To facilitate interpretation, the baseline logit hazard function estimates can be transformed to the odds or hazard scales, yielding baseline odds function estimates or baseline hazard function estimates, respectively. We demonstrate this here by transforming the intercept parameter estimates of Model A to both scales.
# Table 11.4, page 388:
first_sex_fit_A |>
tidy() |>
select(term, log_odds = estimate) |>
mutate(
odds = exp(log_odds),
hazard = log_odds_inv(log_odds)
)
#> # A tibble: 6 × 4
#> term log_odds odds hazard
#> <chr> <dbl> <dbl> <dbl>
#> 1 factor(grade)7 -2.40 0.0909 0.0833
#> 2 factor(grade)8 -3.12 0.0443 0.0424
#> 3 factor(grade)9 -1.72 0.179 0.152
#> 4 factor(grade)10 -1.29 0.276 0.216
#> 5 factor(grade)11 -1.16 0.313 0.238
#> 6 factor(grade)12 -0.731 0.481 0.325
Interpreting slope parameter estimates
Interpretation of slope parameters depends on the type of predictor they represent:
- Dichotomous predictors estimate the direction and magnitude of vertical separation between the baseline logit hazard function and the “treatment” logit hazard function on a logit scale.

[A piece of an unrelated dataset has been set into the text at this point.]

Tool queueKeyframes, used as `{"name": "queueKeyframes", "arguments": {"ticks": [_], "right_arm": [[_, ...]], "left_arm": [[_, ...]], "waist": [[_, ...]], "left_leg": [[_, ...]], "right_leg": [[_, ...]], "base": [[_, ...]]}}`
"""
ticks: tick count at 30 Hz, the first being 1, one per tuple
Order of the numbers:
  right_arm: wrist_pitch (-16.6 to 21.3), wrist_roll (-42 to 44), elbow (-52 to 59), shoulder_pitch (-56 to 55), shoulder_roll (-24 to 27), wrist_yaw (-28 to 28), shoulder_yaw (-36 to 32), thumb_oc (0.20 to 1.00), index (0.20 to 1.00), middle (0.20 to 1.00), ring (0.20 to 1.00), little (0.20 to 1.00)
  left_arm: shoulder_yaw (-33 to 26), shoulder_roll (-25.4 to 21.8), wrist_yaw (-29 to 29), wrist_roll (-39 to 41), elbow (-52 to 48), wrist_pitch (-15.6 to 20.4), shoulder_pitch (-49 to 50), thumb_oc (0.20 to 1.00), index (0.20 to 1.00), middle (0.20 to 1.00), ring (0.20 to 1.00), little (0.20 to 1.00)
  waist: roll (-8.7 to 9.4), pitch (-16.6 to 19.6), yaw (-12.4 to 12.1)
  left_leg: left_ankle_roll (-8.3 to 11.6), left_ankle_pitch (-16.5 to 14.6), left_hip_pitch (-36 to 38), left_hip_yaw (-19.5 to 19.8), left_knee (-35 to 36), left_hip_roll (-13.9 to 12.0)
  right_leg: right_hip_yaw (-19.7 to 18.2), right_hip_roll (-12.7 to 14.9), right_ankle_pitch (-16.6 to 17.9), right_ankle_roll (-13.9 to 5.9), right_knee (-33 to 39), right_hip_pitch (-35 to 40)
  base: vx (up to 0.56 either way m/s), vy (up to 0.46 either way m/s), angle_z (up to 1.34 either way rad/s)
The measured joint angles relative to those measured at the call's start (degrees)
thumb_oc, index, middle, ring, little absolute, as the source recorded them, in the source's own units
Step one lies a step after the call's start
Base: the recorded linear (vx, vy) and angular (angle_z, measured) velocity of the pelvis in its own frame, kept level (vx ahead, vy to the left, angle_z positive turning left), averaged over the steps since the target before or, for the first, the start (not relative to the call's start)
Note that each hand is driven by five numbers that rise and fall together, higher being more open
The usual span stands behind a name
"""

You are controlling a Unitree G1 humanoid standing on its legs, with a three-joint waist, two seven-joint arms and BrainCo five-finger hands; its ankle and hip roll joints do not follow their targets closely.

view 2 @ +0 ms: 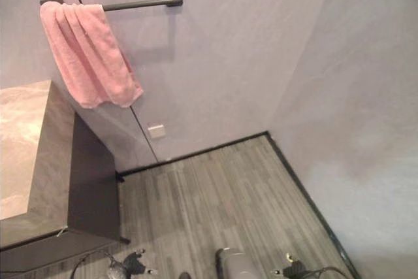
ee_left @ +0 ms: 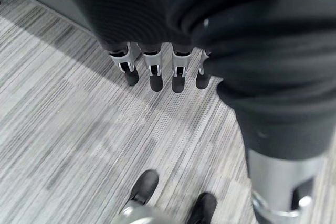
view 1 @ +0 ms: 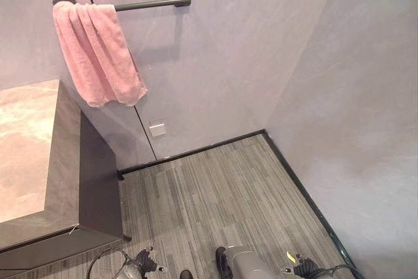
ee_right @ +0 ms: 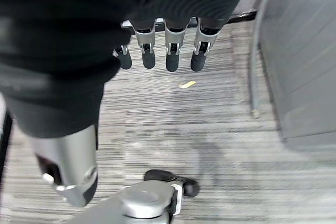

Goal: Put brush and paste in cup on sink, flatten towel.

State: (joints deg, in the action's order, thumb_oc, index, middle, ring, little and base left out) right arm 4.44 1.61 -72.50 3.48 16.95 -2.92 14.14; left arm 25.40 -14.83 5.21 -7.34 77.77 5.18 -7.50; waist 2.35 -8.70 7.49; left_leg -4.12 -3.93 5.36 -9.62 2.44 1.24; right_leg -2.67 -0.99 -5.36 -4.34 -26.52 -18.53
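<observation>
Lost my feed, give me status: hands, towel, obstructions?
Left hand and right hand open, hanging over the floor, holding nothing. Pink towel bunched at one end of wall bar. Nothing blocking it.

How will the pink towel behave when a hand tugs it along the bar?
Probably floppy: the towel hangs in bunched folds at one end of the bar. It may slide rather than spread, since the bar looks smooth. Likely light, so it could slip off if pulled downward.

Counter cut off at left edge; sink hidden. Towel covers left end of rail.
</observation>
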Motion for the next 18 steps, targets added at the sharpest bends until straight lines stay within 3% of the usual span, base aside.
{"name": "queueKeyframes", "arguments": {"ticks": [2,4,6,7,8,9,12,18], "right_arm": [[0.22,1.00,0.02,0.23,-0.01,0.31,0.05,1.000,1.000,1.000,1.000,1.000],[0.27,1.16,0.12,0.43,-0.04,0.54,0.02,1.000,1.000,1.000,1.000,1.000],[0.32,1.17,0.10,0.03,-0.21,0.52,-0.02,1.000,1.000,1.000,1.000,1.000],[0.33,1.16,0.04,-0.96,-0.02,0.55,-0.01,1.000,1.000,1.000,1.000,1.000],[0.33,1.16,-0.03,-1.27,0.16,0.51,-0.02,1.000,1.000,1.000,1.000,1.000],[0.33,1.13,-0.39,-1.68,0.73,0.56,-0.05,1.000,1.000,1.000,1.000,1.000],[0.89,1.14,-0.38,0.38,1.60,0.48,-0.16,1.000,1.000,1.000,1.000,1.000],[0.40,0.92,-3.34,0.03,4.22,0.26,-1.67,1.000,1.000,1.000,1.000,1.000]], "left_arm": [[-0.49,0.25,-0.04,-0.01,1.08,-0.04,-0.17,1.000,1.000,1.000,1.000,1.000],[-0.49,0.11,0.02,0.00,2.07,-0.03,-0.47,1.000,1.000,1.000,1.000,1.000],[-0.43,-0.14,0.04,0.00,2.21,0.03,-0.16,1.000,1.000,1.000,1.000,1.000],[-0.43,0.36,0.07,0.02,2.09,0.08,0.03,1.000,1.000,1.000,1.000,1.000],[-0.39,0.97,0.03,0.01,2.15,0.11,-0.31,1.000,1.000,1.000,1.000,1.000],[-0.31,1.87,0.05,0.02,1.61,0.35,-0.38,1.000,1.000,1.000,1.000,1.000],[-0.40,2.12,0.07,0.05,1.60,0.84,-1.30,1.000,1.000,1.000,1.000,1.000],[-0.15,1.92,0.14,0.22,1.03,0.90,-4.00,1.000,1.000,1.000,1.000,1.000]], "waist": [[-0.24,-0.18,0.25],[-0.01,-0.43,1.21],[0.45,-0.34,1.56],[-0.03,-0.34,2.08],[-1.06,-0.50,2.99],[-2.53,-0.25,2.96],[-2.71,-0.16,3.19],[-3.31,0.02,3.92]], "left_leg": [[0.25,-0.36,-0.17,0.68,-0.30,-0.52],[0.82,-1.44,0.43,1.51,-0.36,-0.63],[2.21,-2.31,1.94,2.68,-0.16,-0.38],[4.22,-3.96,3.11,4.38,-0.18,-1.52],[4.77,-4.48,3.43,6.20,-0.38,-2.29],[4.91,-4.53,4.13,7.67,-0.95,-3.12],[5.41,-4.76,3.82,7.58,-4.48,-3.82],[7.54,-3.29,1.77,10.78,-6.07,-5.55]], "right_leg": [[-0.29,0.69,0.72,-0.89,5.17,-0.28],[-3.92,2.07,3.96,-2.44,13.34,-1.32],[-4.79,4.01,6.49,-3.08,20.00,-0.68],[-3.99,3.77,11.92,-2.69,20.71,1.18],[-3.55,2.87,12.22,-2.49,20.45,2.19],[-3.70,0.98,11.38,-1.17,19.49,2.62],[-2.63,-1.12,9.08,3.07,16.32,2.77],[1.30,-1.37,5.18,4.36,13.53,2.23]], "base": [[0.23,-0.035,0.17],[0.21,-0.053,0.23],[0.20,-0.080,0.35],[0.18,-0.089,0.67],[0.18,-0.110,0.79],[0.20,-0.134,0.45],[0.19,-0.128,0.08],[0.13,-0.121,0.36]]}}
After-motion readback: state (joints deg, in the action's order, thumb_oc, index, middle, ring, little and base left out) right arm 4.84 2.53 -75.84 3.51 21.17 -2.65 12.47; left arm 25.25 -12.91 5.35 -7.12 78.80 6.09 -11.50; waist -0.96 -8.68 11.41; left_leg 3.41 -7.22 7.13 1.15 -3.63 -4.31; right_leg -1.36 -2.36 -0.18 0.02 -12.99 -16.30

- Continuous predictors estimate the direction and magnitude of vertical separation in logit hazard corresponding to a 1-unit difference in the predictor.
- Polytomous predictors estimate the direction and magnitude of vertical separation between the baseline logit hazard function and the “subgroup” logit hazard functions on a logit scale.
To facilitate interpretation of the slope parameters, Singer and Willett (2003) suggest transforming them into an odds ratio—the ratio of the odds of event occurrence between a reference group for which the predictor takes on the value 0 and another group for which the predictor takes on the value 1 (or some other meaningful increment)—by anti-logging them. Note that this odds ratio can also be re-expressed as an odds ratio where the other group is the reference group by taking its reciprocal.
We demonstrate this approach by transforming the
parental_transition
estimate of Model B, and the
parental_antisociality
estimate of Model C, into odds
ratios.
First Model B. Because parental_transition
is a
dichotomous predictor, it might make sense to examine the reference
group odds ratio and the reciprocal odds ratio.
parental_transition_or_0 <- exp(coef(first_sex_fit_B)["parental_transition"])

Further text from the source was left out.